Una corazza l’hanno costruita entrambi ma con due materiali diametralmente opposti. Quella di Brandon é fatta per respingere, é sterile, alta, ferma. Quella di Sissy invece é malleabile, é fatta per accogliere, quasi per inglobare l’altra persona cercando di farla restare attaccata. A causa del successivo allontanamento o abbandono della persona amata, infatti, Sissy rimane devastata tanto da arrivare ad attuare una decisione estrema a seguito del rifiuto da parte della persona per lei più importante, Brandon.

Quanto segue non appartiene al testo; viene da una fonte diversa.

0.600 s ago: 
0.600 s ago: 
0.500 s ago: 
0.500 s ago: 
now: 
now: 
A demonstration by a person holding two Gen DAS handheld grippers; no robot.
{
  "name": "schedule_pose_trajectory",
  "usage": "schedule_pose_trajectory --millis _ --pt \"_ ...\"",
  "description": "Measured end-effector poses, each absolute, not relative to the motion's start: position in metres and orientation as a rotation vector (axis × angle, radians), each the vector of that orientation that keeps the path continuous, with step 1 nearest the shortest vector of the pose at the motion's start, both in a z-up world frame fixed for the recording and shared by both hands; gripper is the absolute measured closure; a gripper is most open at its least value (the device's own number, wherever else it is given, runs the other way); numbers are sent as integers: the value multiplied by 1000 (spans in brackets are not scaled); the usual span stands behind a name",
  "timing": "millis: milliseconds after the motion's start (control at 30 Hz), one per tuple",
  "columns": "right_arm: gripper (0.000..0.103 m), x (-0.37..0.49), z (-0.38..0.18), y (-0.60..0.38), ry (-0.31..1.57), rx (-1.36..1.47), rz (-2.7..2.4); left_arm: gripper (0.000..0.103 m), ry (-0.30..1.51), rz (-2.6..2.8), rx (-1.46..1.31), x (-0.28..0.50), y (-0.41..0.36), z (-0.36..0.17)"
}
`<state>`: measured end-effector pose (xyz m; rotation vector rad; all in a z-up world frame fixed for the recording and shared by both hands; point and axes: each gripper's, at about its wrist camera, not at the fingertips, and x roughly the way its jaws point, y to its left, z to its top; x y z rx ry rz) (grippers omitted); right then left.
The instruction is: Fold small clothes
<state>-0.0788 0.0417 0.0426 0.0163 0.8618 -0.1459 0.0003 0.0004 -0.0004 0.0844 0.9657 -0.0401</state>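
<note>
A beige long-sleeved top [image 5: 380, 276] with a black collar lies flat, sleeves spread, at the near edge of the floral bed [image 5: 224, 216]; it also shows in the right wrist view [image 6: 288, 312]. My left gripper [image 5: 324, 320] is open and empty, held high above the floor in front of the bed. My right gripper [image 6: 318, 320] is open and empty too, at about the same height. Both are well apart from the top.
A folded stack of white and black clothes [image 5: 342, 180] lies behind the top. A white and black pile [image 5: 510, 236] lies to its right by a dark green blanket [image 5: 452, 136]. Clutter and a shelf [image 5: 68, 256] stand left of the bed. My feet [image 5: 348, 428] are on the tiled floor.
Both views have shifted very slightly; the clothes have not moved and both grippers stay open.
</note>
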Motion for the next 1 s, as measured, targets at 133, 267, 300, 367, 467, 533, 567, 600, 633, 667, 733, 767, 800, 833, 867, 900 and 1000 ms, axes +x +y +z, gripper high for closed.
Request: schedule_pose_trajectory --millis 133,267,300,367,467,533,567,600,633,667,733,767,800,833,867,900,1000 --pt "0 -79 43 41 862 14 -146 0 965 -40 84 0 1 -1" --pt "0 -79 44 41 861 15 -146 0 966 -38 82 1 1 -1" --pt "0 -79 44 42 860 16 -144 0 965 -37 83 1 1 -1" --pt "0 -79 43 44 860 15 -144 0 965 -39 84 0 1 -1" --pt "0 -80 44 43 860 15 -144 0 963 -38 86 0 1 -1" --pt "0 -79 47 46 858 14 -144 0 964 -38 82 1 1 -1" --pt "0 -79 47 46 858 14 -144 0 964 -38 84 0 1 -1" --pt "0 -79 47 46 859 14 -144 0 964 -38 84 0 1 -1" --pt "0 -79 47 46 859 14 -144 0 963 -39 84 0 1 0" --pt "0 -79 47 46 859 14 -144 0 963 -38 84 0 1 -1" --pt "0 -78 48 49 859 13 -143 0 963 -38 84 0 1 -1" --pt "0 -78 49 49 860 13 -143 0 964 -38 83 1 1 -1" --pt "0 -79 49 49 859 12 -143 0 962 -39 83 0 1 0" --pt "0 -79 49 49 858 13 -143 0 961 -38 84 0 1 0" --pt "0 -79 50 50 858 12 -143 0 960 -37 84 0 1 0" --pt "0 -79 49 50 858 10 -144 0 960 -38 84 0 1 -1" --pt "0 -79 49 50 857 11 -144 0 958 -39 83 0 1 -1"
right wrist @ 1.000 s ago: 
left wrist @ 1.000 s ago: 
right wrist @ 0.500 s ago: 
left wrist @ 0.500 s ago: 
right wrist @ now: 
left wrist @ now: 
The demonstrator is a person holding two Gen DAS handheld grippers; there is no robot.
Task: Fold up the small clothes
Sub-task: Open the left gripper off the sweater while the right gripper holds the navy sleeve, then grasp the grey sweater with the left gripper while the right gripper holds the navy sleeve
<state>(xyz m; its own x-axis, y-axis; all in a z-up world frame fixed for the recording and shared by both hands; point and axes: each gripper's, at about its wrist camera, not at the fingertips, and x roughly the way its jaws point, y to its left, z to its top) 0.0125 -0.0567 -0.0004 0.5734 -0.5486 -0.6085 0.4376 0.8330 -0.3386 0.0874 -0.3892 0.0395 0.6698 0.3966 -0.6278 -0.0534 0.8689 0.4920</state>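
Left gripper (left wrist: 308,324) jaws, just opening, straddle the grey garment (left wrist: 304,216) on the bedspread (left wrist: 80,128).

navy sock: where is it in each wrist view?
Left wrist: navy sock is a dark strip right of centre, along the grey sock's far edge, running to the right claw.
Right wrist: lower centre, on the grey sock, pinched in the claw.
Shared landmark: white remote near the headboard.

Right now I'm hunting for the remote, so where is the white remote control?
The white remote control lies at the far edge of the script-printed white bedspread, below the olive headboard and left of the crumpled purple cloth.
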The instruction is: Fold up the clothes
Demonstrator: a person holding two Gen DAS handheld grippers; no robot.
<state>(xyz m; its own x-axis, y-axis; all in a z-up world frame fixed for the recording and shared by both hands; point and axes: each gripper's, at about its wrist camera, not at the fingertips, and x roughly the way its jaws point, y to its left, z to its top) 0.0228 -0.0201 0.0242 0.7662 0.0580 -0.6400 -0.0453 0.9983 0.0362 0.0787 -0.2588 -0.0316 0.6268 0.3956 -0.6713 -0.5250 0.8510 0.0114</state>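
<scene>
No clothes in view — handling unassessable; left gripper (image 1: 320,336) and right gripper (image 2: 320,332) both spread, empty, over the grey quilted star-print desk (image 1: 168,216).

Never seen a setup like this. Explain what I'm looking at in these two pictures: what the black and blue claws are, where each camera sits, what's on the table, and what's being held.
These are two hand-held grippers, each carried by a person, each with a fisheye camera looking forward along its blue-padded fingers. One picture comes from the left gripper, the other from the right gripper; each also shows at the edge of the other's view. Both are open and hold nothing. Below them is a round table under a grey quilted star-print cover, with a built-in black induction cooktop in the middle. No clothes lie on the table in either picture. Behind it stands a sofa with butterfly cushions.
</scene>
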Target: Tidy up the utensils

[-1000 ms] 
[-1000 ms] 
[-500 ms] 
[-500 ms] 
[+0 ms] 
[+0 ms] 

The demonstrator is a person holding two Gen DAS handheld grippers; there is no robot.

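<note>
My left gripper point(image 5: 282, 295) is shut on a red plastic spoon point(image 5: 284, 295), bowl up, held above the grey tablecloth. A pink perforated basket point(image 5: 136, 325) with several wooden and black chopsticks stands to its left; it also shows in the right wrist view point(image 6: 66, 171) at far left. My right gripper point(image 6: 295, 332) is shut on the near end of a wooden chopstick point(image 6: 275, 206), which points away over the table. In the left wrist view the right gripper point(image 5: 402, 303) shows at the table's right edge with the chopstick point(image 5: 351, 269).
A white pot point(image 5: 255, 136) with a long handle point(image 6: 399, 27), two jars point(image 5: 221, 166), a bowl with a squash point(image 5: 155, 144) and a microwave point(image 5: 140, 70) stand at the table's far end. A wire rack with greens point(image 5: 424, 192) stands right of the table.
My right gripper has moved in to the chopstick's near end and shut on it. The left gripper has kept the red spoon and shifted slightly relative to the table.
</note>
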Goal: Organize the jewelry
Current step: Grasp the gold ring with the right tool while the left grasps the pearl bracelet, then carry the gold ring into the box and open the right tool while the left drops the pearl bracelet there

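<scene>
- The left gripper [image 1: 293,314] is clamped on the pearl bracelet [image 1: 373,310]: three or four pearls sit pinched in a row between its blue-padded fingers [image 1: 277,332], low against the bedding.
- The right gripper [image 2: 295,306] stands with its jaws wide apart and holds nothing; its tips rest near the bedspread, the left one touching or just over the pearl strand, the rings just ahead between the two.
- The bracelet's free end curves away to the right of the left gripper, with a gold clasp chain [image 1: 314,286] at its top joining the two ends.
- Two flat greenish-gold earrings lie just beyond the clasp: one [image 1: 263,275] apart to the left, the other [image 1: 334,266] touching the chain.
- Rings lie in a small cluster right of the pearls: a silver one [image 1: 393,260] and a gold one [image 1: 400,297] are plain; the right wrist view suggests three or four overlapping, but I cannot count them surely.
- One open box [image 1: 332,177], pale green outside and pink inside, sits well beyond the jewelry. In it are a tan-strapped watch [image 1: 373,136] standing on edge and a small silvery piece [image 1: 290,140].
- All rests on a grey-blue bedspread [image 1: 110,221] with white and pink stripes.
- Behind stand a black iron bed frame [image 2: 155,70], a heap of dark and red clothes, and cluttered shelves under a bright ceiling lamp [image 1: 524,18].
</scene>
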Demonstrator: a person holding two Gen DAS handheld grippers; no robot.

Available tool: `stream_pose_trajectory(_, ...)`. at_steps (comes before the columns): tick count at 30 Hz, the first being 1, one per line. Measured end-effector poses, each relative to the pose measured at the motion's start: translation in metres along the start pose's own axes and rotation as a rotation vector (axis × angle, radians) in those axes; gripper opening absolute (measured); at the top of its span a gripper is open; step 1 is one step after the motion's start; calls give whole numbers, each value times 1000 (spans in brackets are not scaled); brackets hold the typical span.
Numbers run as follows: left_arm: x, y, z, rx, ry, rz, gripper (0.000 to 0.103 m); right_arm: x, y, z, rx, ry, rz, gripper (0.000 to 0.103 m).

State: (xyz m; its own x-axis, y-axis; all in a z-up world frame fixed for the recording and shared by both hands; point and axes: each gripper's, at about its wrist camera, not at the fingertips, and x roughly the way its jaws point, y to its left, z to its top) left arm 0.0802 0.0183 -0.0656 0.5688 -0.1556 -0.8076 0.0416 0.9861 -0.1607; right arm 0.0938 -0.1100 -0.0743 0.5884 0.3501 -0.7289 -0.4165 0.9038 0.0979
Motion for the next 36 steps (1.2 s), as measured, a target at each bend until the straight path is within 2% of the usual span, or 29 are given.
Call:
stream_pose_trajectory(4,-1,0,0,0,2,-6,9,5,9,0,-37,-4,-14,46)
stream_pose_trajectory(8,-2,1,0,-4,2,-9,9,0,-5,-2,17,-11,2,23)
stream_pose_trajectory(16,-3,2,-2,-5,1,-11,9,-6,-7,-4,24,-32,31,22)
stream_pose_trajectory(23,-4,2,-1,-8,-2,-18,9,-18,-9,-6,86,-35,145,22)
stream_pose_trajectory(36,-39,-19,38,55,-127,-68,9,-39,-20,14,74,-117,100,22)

Nel film gioca un ruolo molto importante l’intimità. Essa può riguardare vari ambiti delle relazioni umane. Si può intendere intimità la confidenza che si crea tra due persone dopo una prolungata condivisione della vita quotidiana. Si può intendere intimità anche la particolare complicità che fa si che due persone comunichino reciprocamente, in modo autentico, le loro emozioni e sensazioni l’una all’altra. E si può intendere l’intimità come la dimensione sessuale vissuta ad un livello diverso, più alto rispetto a quello strettamente erotico o fisico. Di fatto, tutte queste versioni del concetto di intimità prevedono una certa consapevolezza ed amore, innanzitutto, verso se stessi. Brandon non ha questo riguardo per sé e non esprime mai l’intenzione di andare infondo al disagio che prova per analizzarne l’origine e le dirette conseguenze, anzi, si mette in situazioni in cui può facilmente esercitare un controllo: paga una escort perché lei, dopo, possa riprendere le sue cose ed andarsene così da non farlo sentire responsabile di un’altra persona, né tanto meno vulnerabile rispetto a questa. É esattamente quello che succede con Marianne, accattivante ed emotivamente matura collega di lavoro che gli permette di aprirsi, di accogliere se stesso oltre che un’altra persona. Marianne permette a Brandon di vivere, per un momento, il rapporto sessuale non come mero atto fisico finalizzato ad un risultato, bensì come scambio vicendevole tra due persone consapevoli, alla pari. In quella circostanza, Brandon reagisce ritirandosi immediatamente, ritornando di corsa alle vecchie abitudini e, forse, segnando il suo destino nella continua ricerca di una eterna insoddisfazione.

Voto: 9

Cristina Malpasso

MIRACOLO A LE HAVRE

Titolo originale: Le Havre

Regia: Aki Kaurismaki

Sceneggiatura:Aki Kaurismaki

Anno: 2011

Durata: 93’

Produzione: Finlandia, Francia, Germania

Fotografia: Timo Salminen

Montaggio: Timo Linnasalo

Scenografia: Wouter Zoon

Costumi: Frédéric Cambier

Colonna sonora: The Renegades

Interpreti: André Wilms, Kati Outinen, Jean-Pierre Darroussin

TRAMA

Marcel Marx, ex scrittore, vive a Le Havre insieme alla moglie, frequenta il bar del quartiere e lavora come lustrascarpe. Un giorno scopre che la moglie è gravemente malata e conosce un ragazzino africano immigrato illegalmente dall’Africa.

RECENSIONE

Con uno stile personalissimo, essenzialista nella forma e nei contenuti, quasi à la Tatì, Kaurismäki rievoca De Sica con brio; ma se Milano è la città dove veramente i miracoli non potevano accadere, se non nel volo della fantasia di orfani e barboni in bicicletta fra le nubi, a Le Havre ci sono Clochard (ex bohemien) e profughi, ci sono ancora le buone maniere e dei buongiorno che (naturalmente) “vogliono davvero dire buongiorno”. Soprattutto, là c’era il cielo come unico (e indisponibile) orizzonte; qua c’è il mare, aperto verso un paradiso a portata di mano (l’Inghilterra e l’abbraccio materno) e puntualizzato con l’immagine finale – la più essenziale e semplice che ci sia – del ciliegio in fiore.

Le Havre 1

Uno stile che deve pagare pegno: la cura accogliente dei particolari, nelle immagini, nella musica, nelle parole e in volti straordinari, costa al film una formalità che produce un effetto paradossale: quasi che – di contro alla concretezza del film di De Sica che si rifugiava nel sogno – quella di Le Havre fosse una dimensione totalmente onirica.

Le Havre 2

Un ex clochard e un profugo hanno poi lo stesso sogno: una casa e un abbraccio.